En segundo lugar, el índice del dólar estadounidense en general se ha debilitado, lo que también ha dado espacio para la apreciación del yuan. Sin embargo, lo interesante es que la apreciación del yuan ha superado claramente la caída del dólar, especialmente después de los cambios en la situación en Oriente Medio a mediados de marzo, cuando el dólar se fortaleció frente a la mayoría de las monedas, pero el yuan se fortaleció en contra de la tendencia. Esto indica que lo que realmente respalda al yuan es la recuperación de los fundamentos económicos chinos y la tendencia de los inversores extranjeros a reconfigurar sus activos en yuanes.

No obstante, el Banco Central también ha intervenido recientemente para "enfriar" la situación. El 27 de febrero anunció una reducción en la tasa de reserva de riesgo para los contratos de divisas a plazo, del 20% al 0%, con el objetivo de reducir los costos de compra de divisas para las empresas, incentivar a los exportadores a comprar dólares y así frenar una apreciación demasiado rápida del yuan. Esto envía una señal oficial de que no desean que la tasa de cambio se aprecie de manera excesiva y unilateral.

De cara a la predicción de la tendencia del dólar frente al yuan, varias instituciones financieras internacionales mantienen una postura optimista. Goldman Sachs mantiene un objetivo de 6.70 para los próximos 12 meses, considerando que el yuan aún está subvalorado en aproximadamente un 22%. HSBC, por su parte, establece un objetivo de 6.75 para fin de año.
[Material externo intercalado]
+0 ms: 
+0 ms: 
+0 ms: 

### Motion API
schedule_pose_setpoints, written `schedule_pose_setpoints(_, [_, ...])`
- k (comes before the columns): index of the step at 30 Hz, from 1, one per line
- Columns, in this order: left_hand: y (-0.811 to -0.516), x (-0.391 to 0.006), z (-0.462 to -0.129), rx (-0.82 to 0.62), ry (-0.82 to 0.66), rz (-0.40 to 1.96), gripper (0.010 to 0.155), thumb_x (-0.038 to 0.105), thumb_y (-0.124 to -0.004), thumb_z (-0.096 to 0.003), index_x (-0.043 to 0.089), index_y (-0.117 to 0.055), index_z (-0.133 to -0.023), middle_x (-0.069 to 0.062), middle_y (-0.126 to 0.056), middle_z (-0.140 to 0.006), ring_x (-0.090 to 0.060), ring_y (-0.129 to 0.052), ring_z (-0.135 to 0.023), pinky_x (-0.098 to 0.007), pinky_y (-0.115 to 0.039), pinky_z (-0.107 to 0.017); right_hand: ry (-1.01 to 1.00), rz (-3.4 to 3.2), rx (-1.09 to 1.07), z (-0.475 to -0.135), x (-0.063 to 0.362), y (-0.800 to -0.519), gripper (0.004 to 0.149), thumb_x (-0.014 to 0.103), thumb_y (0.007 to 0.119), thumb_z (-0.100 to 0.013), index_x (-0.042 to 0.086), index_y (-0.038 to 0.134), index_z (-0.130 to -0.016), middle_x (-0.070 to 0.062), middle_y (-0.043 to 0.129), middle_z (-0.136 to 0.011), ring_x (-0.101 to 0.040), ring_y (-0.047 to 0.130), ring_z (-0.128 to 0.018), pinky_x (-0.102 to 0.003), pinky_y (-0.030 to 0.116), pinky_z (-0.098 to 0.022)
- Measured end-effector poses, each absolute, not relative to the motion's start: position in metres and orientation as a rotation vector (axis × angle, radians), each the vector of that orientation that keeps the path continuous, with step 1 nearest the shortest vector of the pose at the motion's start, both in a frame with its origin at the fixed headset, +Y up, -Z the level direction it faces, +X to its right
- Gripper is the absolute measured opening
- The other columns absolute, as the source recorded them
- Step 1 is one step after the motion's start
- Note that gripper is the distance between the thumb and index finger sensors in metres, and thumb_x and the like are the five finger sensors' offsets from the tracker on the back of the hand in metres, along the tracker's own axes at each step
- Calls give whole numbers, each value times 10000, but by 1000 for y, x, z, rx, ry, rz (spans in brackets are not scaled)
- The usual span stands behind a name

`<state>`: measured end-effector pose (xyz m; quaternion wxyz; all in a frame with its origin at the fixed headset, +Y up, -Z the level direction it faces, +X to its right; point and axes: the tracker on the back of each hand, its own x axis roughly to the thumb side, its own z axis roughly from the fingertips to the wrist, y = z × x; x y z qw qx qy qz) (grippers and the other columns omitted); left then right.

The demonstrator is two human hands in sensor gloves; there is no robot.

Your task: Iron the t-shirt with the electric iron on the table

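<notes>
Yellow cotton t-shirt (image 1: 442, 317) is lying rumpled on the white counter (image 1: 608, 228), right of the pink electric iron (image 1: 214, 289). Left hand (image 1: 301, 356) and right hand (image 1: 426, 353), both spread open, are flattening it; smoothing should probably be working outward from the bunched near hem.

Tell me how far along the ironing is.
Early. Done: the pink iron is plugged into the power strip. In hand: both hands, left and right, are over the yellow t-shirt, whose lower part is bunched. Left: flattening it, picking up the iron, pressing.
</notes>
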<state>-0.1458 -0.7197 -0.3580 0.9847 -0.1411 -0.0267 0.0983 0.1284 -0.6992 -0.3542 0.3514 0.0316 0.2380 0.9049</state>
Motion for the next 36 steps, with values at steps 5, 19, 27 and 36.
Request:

Sin embargo, en el corto plazo, las políticas de regulación del banco central y los factores estacionales (el segundo trimestre suele ser la temporada alta de compras de divisas por parte de las empresas) sugieren que el tipo de cambio no subirá de manera unidireccional, sino que probablemente oscile entre 6.83 y 6.92.

En mi opinión, en esta etapa, invertir en yuanes tiene cierto respaldo temático. Para los inversores con necesidades de mantener posiciones a largo plazo o que desean cubrirse contra riesgos del dólar, una estrategia de compras escalonadas es más prudente. Pero hay que estar atentos a los precios intermedios diarios que publica el banco central y a los datos comerciales que se publiquen posteriormente. La lógica que respalda esta apreciación del yuan todavía está presente, pero en el corto plazo no se espera que suba de manera continua, sino que más bien se mueva en un rango de fluctuación.